• [Task statement] Apart from the pictures, print the data below exactly as given.

..............................

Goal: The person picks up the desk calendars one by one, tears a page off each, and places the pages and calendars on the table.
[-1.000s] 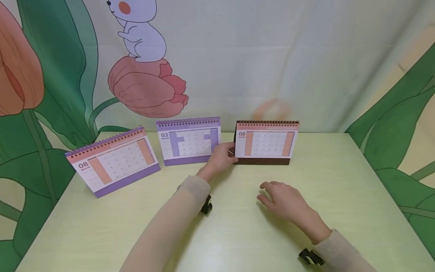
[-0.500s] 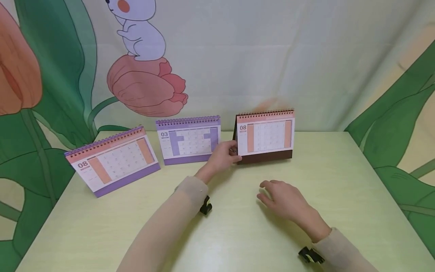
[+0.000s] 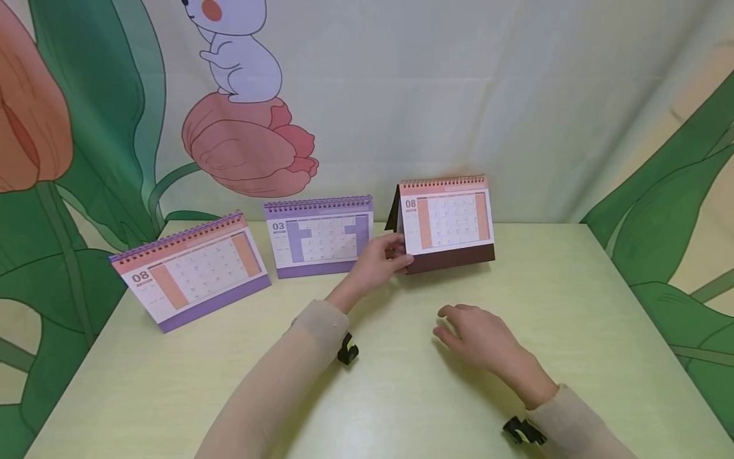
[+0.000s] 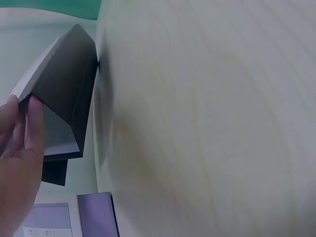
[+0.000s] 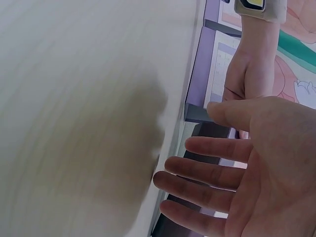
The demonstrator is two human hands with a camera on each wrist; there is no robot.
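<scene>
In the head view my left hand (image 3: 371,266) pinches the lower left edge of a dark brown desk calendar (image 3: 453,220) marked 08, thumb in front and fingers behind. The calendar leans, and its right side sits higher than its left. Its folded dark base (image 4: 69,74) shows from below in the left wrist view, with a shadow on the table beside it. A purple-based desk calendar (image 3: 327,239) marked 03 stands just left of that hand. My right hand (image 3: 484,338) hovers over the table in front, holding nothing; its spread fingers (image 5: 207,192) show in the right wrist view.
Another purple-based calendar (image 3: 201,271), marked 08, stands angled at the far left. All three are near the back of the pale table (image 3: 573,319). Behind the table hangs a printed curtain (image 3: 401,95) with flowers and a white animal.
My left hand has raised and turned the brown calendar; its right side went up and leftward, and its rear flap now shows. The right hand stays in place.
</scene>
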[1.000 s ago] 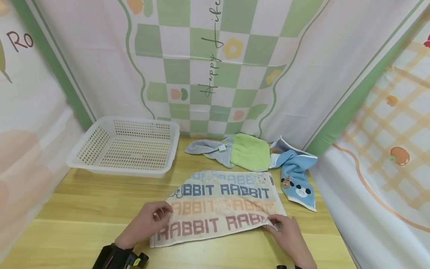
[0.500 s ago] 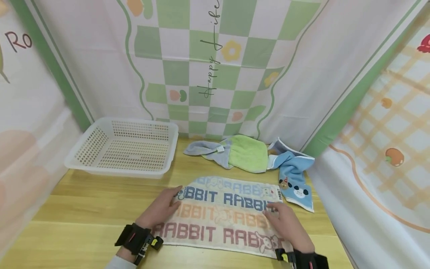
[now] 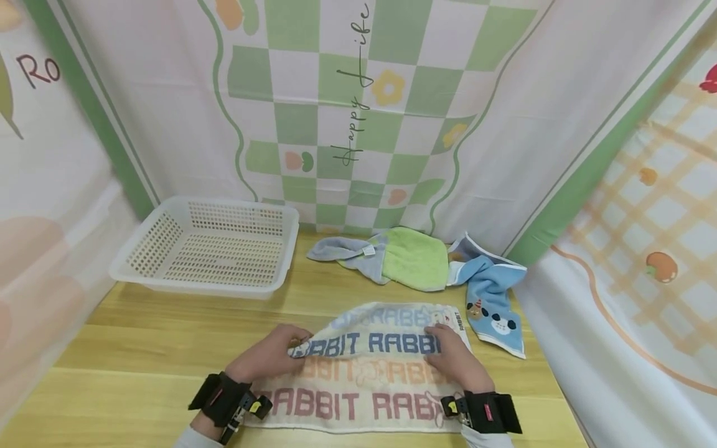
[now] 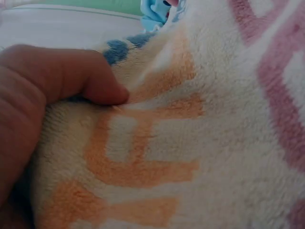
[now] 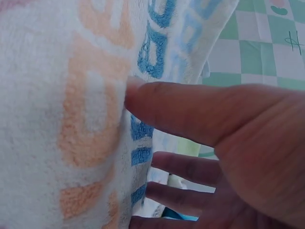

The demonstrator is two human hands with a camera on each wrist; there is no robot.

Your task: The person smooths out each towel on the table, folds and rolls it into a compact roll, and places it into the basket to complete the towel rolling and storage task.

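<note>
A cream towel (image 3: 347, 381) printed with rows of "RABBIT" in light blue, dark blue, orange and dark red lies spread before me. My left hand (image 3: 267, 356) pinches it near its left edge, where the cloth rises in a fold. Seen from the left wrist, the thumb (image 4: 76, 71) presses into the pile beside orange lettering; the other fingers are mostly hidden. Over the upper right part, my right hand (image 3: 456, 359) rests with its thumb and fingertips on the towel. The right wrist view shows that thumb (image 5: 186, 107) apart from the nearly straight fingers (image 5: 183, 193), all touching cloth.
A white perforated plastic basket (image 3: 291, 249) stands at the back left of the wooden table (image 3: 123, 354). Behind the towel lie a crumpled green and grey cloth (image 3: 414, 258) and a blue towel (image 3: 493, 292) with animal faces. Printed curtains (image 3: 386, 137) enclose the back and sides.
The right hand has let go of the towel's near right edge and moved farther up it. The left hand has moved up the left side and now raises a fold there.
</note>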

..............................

• [Exercise response]
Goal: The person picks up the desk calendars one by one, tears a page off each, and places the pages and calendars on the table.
[-1.000s] 
[-0.500s] 
[+0.000s] 
[+0.000s] 
[+0.000s] 
The demonstrator is two human hands with a camera on each wrist; there is no robot.
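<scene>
In the head view my left hand (image 3: 371,266) pinches the lower left edge of a dark brown desk calendar (image 3: 453,220) marked 08, thumb in front and fingers behind. The calendar leans, and its right side sits higher than its left. Its folded dark base (image 4: 69,74) shows from below in the left wrist view, with a shadow on the table beside it. A purple-based desk calendar (image 3: 327,239) marked 03 stands just left of that hand. My right hand (image 3: 484,338) hovers over the table in front, holding nothing; its spread fingers (image 5: 207,192) show in the right wrist view.
Another purple-based calendar (image 3: 201,271), marked 08, stands angled at the far left. All three are near the back of the pale table (image 3: 573,319). Behind the table hangs a printed curtain (image 3: 401,95) with flowers and a white animal.
My left hand has raised and turned the brown calendar; its right side went up and leftward, and its rear flap now shows. The right hand stays in place.
</scene>
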[1.000 s ago] 
[0.500 s ago] 
[now] 
[now] 
[now] 

The demonstrator is two human hands with a camera on each wrist; there is no robot.

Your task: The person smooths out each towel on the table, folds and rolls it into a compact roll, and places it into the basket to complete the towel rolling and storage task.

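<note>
A cream towel (image 3: 347, 381) printed with rows of "RABBIT" in light blue, dark blue, orange and dark red lies spread before me. My left hand (image 3: 267, 356) pinches it near its left edge, where the cloth rises in a fold. Seen from the left wrist, the thumb (image 4: 76, 71) presses into the pile beside orange lettering; the other fingers are mostly hidden. Over the upper right part, my right hand (image 3: 456, 359) rests with its thumb and fingertips on the towel. The right wrist view shows that thumb (image 5: 186, 107) apart from the nearly straight fingers (image 5: 183, 193), all touching cloth.
A white perforated plastic basket (image 3: 291, 249) stands at the back left of the wooden table (image 3: 123, 354). Behind the towel lie a crumpled green and grey cloth (image 3: 414, 258) and a blue towel (image 3: 493, 292) with animal faces. Printed curtains (image 3: 386, 137) enclose the back and sides.
The right hand has let go of the towel's near right edge and moved farther up it. The left hand has moved up the left side and now raises a fold there.
</note>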

What came before is the finished answer.